Tina Dirmann is a reporter for US Weekly Magazine and has worked also for The Los Angeles Times.

Excerpt. © Reprinted by permission. All rights reserved.

1
Peter Martinez was bored, as usual. But after serving twenty-five years in the Marine Corps, including two tours of duty in Vietnam, the retired sergeant major enjoyed the quiet he found as a security guard charged with keeping an eye on the eighty or so multimillion-dollar homes that lined the sandy shore in the private community of Saint Malo Beach in Oceanside, California.

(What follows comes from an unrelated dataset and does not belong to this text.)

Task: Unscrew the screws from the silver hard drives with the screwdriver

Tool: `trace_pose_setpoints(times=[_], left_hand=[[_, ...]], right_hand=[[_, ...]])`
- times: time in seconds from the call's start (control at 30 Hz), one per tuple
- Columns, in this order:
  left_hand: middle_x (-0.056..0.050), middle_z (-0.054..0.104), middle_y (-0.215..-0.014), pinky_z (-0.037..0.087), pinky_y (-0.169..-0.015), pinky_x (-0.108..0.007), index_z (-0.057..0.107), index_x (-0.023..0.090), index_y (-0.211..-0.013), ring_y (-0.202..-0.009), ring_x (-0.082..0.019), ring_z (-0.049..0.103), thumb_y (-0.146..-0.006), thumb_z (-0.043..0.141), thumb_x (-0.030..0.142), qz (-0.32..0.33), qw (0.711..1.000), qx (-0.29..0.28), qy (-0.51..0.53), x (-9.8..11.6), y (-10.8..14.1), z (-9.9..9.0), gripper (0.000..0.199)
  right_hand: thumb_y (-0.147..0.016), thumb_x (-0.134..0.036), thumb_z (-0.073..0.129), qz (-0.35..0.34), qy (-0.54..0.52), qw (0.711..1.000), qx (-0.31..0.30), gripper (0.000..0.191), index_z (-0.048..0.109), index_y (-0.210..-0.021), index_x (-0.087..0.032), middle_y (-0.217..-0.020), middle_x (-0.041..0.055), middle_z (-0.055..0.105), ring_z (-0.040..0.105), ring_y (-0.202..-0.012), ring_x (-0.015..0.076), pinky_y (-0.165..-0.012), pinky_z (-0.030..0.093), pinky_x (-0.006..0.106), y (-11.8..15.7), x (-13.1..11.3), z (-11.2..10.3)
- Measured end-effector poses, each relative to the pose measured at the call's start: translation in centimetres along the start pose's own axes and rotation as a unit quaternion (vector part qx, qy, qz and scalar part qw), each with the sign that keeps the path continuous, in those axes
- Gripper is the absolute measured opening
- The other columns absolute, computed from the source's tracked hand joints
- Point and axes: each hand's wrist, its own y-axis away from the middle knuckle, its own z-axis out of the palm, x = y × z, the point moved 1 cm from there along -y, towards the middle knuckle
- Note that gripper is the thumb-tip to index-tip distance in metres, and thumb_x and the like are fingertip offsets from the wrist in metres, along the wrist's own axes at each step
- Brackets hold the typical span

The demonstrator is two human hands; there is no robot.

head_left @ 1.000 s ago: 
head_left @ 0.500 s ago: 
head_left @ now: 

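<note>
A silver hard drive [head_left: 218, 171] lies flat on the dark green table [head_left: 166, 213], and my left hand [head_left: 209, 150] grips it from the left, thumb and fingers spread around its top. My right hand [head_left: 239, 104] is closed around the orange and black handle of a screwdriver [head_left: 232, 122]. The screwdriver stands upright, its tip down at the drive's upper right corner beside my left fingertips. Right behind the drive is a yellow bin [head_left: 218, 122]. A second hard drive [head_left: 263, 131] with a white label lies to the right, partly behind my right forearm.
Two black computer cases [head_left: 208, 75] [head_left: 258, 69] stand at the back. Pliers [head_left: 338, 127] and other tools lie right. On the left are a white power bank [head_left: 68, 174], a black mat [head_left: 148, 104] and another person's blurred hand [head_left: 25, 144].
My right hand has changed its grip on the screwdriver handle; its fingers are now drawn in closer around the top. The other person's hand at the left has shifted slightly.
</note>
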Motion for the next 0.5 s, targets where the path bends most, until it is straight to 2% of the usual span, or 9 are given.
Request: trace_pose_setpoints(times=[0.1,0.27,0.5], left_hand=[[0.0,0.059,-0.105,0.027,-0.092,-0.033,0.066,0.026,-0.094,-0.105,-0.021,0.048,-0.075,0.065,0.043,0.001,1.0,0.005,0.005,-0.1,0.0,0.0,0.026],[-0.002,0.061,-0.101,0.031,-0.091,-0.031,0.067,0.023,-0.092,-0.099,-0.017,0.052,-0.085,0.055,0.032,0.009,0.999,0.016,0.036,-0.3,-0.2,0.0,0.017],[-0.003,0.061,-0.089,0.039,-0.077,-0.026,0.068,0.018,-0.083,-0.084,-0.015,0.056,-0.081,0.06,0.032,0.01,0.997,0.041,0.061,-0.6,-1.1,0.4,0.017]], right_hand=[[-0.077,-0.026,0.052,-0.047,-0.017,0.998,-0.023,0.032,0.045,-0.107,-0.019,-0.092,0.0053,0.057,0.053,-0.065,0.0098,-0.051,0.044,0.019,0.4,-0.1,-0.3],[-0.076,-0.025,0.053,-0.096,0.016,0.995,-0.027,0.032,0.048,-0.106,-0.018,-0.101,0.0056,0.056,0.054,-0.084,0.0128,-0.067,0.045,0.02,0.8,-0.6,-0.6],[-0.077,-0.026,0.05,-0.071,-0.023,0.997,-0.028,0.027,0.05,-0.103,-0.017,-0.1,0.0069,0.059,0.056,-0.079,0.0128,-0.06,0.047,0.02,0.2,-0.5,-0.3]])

He particularly enjoyed working the uneventful graveyard post and had grown accustomed to the simple sounds of the ocean as it roared in the not-too-far distance from his guard shack.

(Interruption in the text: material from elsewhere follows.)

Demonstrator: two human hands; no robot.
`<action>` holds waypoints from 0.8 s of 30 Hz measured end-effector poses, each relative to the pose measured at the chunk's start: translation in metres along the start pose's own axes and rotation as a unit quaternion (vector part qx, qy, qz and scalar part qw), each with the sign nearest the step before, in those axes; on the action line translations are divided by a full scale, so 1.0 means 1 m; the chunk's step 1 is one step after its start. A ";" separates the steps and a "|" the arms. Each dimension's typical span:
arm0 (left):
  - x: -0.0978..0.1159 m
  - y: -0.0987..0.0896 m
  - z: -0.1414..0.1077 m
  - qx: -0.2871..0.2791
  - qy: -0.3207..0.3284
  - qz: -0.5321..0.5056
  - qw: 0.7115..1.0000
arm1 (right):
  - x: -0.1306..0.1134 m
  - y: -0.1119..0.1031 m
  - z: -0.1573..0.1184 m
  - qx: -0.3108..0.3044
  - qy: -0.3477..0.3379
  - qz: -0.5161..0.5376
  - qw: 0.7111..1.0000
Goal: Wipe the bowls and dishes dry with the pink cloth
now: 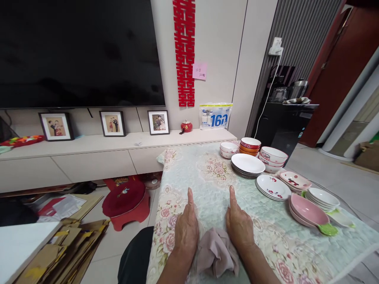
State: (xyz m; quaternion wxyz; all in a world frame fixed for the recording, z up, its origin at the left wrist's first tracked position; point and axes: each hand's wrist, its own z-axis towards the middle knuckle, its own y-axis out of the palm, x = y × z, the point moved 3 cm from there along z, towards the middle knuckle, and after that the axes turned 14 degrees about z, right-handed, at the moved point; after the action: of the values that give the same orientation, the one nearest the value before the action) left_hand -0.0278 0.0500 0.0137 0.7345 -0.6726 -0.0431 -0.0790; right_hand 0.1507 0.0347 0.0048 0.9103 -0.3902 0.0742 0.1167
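My left hand [187, 230] and my right hand [240, 228] rest at the near side of the table, one on each side of a crumpled greyish-pink cloth [218, 250]. Both index fingers stretch forward, while the other fingers look curled and are partly hidden. Neither hand seems to hold anything. To the right of my right hand are stacked plates with red flowers [272, 187], pink oval dishes with green leaf handles [309, 211] and small white dishes [322, 198]. Farther back stand a stack of white plates [248, 163] and several bowls [250, 143].
A quilted floral cloth [201, 169] covers the table. Behind it runs a low white cabinet [94, 156] with framed photos, a red pot [186, 126] and a plastic pack [215, 116]. On the floor at left are a red stool [126, 203] and flattened cardboard [68, 252].
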 end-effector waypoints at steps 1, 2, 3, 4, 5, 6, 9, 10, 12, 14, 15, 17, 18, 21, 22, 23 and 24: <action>-0.001 0.002 0.000 0.001 0.001 -0.006 1.000 | 0.000 0.000 0.000 0.002 0.003 -0.004 1.000; -0.001 0.003 0.000 0.002 0.002 -0.010 1.000 | 0.000 0.000 0.000 0.004 0.003 -0.006 1.000; -0.002 0.004 0.000 0.002 0.002 -0.014 1.000 | 0.000 0.000 0.000 0.006 0.002 -0.007 1.000; -0.002 0.004 0.000 0.002 0.004 -0.017 1.000 | 0.000 0.000 0.000 0.007 0.001 -0.006 1.000; -0.002 0.004 0.000 0.001 0.007 -0.020 1.000 | 0.000 0.000 0.000 0.005 0.001 -0.005 1.000; -0.002 0.004 0.000 0.000 0.010 -0.024 1.000 | 0.000 0.001 0.000 0.002 0.001 -0.003 1.000; -0.002 0.003 0.000 -0.004 0.015 -0.039 0.999 | 0.001 0.002 -0.001 -0.007 0.005 -0.001 1.000; -0.002 0.003 0.000 -0.003 0.014 -0.046 0.999 | 0.001 0.003 -0.001 -0.009 0.007 -0.001 1.000; -0.003 0.003 0.000 0.004 0.008 -0.061 0.998 | 0.002 0.004 -0.002 -0.012 0.011 -0.001 1.000; -0.003 0.004 0.000 0.012 0.004 -0.075 0.997 | 0.002 0.004 -0.002 -0.017 0.017 -0.002 1.000; -0.003 0.004 0.001 0.013 0.003 -0.078 0.997 | 0.003 0.004 -0.002 -0.020 0.019 -0.002 1.000; -0.002 0.004 0.001 0.011 0.007 -0.072 0.997 | 0.003 0.005 -0.002 -0.029 0.021 0.004 0.999; -0.002 0.004 0.001 0.009 0.012 -0.067 0.998 | 0.002 0.004 -0.002 -0.034 0.023 0.008 0.999; -0.001 0.003 0.001 0.005 0.016 -0.062 0.998 | 0.002 0.004 -0.002 -0.047 0.030 0.017 0.998; -0.001 0.003 0.001 0.003 0.014 -0.061 0.998 | 0.002 0.005 -0.002 -0.050 0.033 0.018 0.998; -0.001 0.003 0.001 0.002 0.010 -0.061 0.998 | 0.002 0.005 -0.003 -0.052 0.034 0.017 0.998; -0.001 0.004 0.001 0.002 0.008 -0.060 0.998 | 0.002 0.005 -0.003 -0.053 0.034 0.016 0.998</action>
State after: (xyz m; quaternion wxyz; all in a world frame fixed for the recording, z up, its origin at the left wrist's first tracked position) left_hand -0.0284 0.0518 0.0102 0.7300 -0.6667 -0.0781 -0.1284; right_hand 0.1516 0.0364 -0.0011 0.8835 -0.4400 0.1050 0.1218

Despite its beauty, Oceanside was a place most visitors zooming down the 5 Freeway simply passed on their way to the more popular destination point of San Diego, just twenty minutes away and home not only to beaches, but to the very popular Sea World tourist attraction. In fact, the Oceanside beaches weren’t even visible from the freeway, so tourists, and the troublemaking their revelry can sometimes bring, were scant.
Martinez was armed. As a career military man, he’d had a pistol strapped to his side since he was 18 years old. But in the eight years he’d worked as a Saint Malo Beach security guard, he’d never pulled that firearm from his hip.

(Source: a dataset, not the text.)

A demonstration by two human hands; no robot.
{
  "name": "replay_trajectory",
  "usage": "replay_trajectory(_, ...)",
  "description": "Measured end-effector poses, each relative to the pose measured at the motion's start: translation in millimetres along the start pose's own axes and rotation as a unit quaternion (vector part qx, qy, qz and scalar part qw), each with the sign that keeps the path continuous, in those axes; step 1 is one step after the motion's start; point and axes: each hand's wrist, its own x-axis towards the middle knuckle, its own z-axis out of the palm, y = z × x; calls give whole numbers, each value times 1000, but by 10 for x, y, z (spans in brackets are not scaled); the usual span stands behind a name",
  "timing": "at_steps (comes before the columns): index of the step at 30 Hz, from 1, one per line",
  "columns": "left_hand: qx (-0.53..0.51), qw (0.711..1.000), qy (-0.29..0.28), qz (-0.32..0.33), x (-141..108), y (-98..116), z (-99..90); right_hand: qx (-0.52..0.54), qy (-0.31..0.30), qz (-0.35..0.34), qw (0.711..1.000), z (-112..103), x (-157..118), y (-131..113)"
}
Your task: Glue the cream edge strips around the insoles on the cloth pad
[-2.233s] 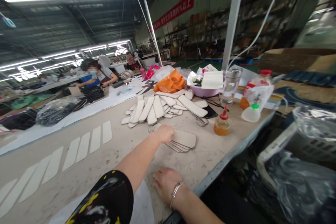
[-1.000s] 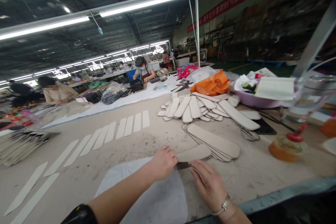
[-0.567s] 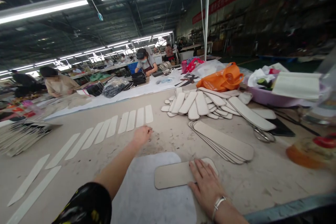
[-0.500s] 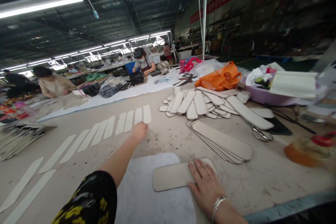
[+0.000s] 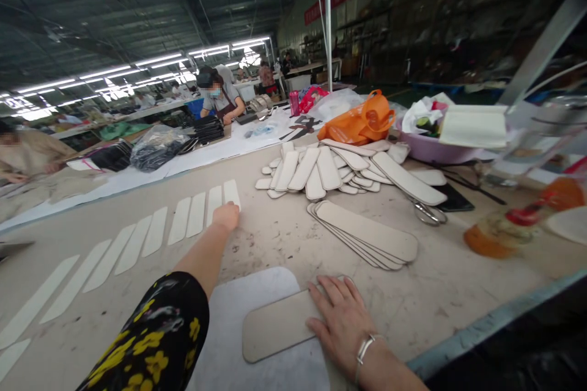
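My left hand [image 5: 227,215] reaches forward to the far end of a row of flat white strips. Its fingers are curled in at the lower end of the last white strip [image 5: 232,191], and the fingertips are partly hidden. My right hand [image 5: 342,321] lies flat, fingers stretched out, over the right end of a beige rounded panel [image 5: 275,325]. Under that panel is a pale sheet [image 5: 220,354] with rounded corners. Beyond my right hand, several similar panels [image 5: 367,229] lie fanned in a stack.
A loose heap of pale panels [image 5: 316,174] lies further back. Scissors [image 5: 427,214] poke out beside it. An orange bag [image 5: 358,121], a lilac basin [image 5: 433,149] and a red-topped bottle [image 5: 499,232] stand to the right. A co-worker [image 5: 222,98] sits across the table.
The view has turned to the right, so the scene sits further left. My left hand has moved slightly further over the last strip. My right hand still rests on the beige panel.
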Motion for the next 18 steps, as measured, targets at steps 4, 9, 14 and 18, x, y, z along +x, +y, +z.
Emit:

Still, he stiffened when he saw car headlights break the black night sky just before 2 a.m. on January 14, 2003.
The 2000 Oldsmobile Intrigue stopped several houses away from his shack, but he could still make out two figures as they lifted a bag out of their trunk. He watched as the pair struggled to heave their heavy load over their heads and into the roughly seven-foot-tall Dumpster in front of the neatly kept white two-story home at 2041 South Pacific Street. “Someone’s trying to dump a load of garbage,” Martinez thought. But this was private property, so he walked toward the car to give them a friendly but stern reminder.
On approach, Martinez saw a tall man, easily over 6 feet, and a smaller man, maybe even a teenager, still gripping their oversized parcel.
“What do you have there?” Martinez asked.
Who knows why Jason Bautista froze in that moment? Maybe it was because he was only 20 years old and still used to listening to adults. Maybe because he was scared out of his mind and wasn’t sure what to do.
But he dropped the bag onto the ground and froze. Matthew Montejo, his 15-year-old half-brother, mimicked his every move. Both men looked up at Martinez, who saw what looked like fear on the face of the smaller guy, the one he considered the sidekick.
“We’re just dumping some trash,” Jason said.
“Well, you can’t dump trash here,” Martinez said. “You have to pick it back up and leave.”
“Sorry,” Jason said, before turning to Matthew. “Pick it up, let’s get it back in the car.”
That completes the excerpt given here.